I'm mid-way through a month away from the office and something like calm has descended. It therefore came as a rude awakening last night to be reminded of emergencies in the office. I tossed and turned all night long, considering the issues that had arisen in the course of an afternoon. When I got out of bed this morning I recalled that a good night's sleep is a rare gift for trial lawyers.
I slept the sleep of the dead the other night. Flat out hours of lost consciousness; a dreamless oblivion from which I awoke refreshed and as though visiting a different world. We were in upstate New York at a dog training camp with Odysseus and Penelope, our border collies. As anyone who works with dogs knows, training dogs has less to do with the dog's ability to learn than the human's ability to teach.
At the end of the first day's work, Penelope was exhausted. She leapt onto our bed and looked at me with eyes that beckoned me for a cuddle. I lay down, and she burrowed next to me, her head on my shoulder and a paw draped across my chest. Soon we were both asleep. Sure, the Sun was still above the horizon, but we had worked hard in the heat of the day. Hours later Odysseus woke me up. He was sitting on the other side of me, licking my face. When I tell you this is paradise to me, I reveal perhaps too much. But I remind you, dog is God spelled backwards.
Dogs are instinct and drive. So, frankly, am I. A fact pattern presented by a client's problem is a lawyer's chew toy. We gnaw, gnaw and gnaw some more until were are too tired to attack any longer. Then we sleep, but even in sleep the gnawing continues. This deeper gnawing is the real work of a lawyer. Can you make the client's troubles your own? Can you identify with the drives of strangers and discern which paths are congruent with a client's interests? None of this work is easy, and little of it takes place in the forefront of the mind's eye.
So last night we returned from New York, unpacked and checked email accounts. We' d been more or less out of reach for four days. It seemed like a moment, although a moment tasting of eternity. Trouble seemed to cascade from messages accumulated in just a few days time. I faltered at shouldering them, and then I fought the need to engage issues not my choosing. When I set aside the book I was reading and turned off the light, I fell fast asleep. I thought I might have preserved the peace that comes of being away from it all.
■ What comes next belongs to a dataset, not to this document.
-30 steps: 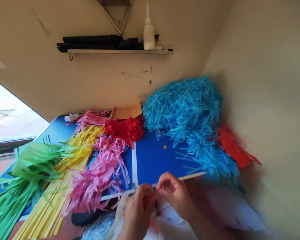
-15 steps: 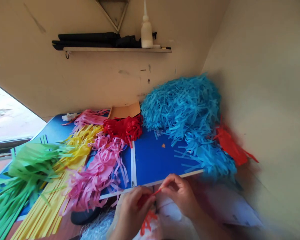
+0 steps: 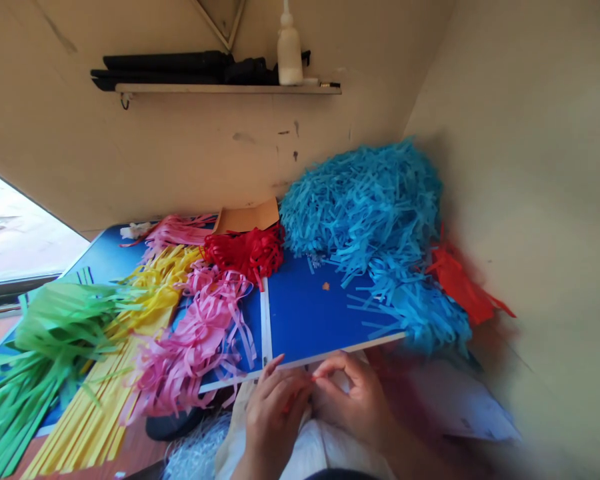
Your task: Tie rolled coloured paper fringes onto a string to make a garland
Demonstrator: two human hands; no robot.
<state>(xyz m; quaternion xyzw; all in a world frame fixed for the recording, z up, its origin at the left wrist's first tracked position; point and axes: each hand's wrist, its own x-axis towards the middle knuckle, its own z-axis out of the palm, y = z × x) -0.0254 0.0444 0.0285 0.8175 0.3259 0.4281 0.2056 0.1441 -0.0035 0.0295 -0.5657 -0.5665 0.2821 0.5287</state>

But a couple of hours after falling asleep, I was wide awake, as I usually am during the work week. Almost against my will the infinite permutations of a new crisis played themselves out, almost performing in a twilight theater. I knew then that something in me had engaged and that disengagement was not an option. So I read through the better part of the night; I read a book on, what else?, dogs and how they experience the world.
Sleep returned hours later and with it came dreams about Odysseus. When he greeted me this morning with bright, crystalline eyes, I felt as though I understood him so much better than I had only yesterday. My instincts had taken control, pushing aside the critical faculty to make room for patterns and possibilities that will present themselves to me in the course of a case as fully formed strategic options. I should be grateful for this night work, but I much prefer rest.
We head back to upstate New York this weekend for another week of working with the dogs. I cannot express how deeply I look forward to this time alone with them. They teach me much, and I learn that beyond words there are experiences that define without definition.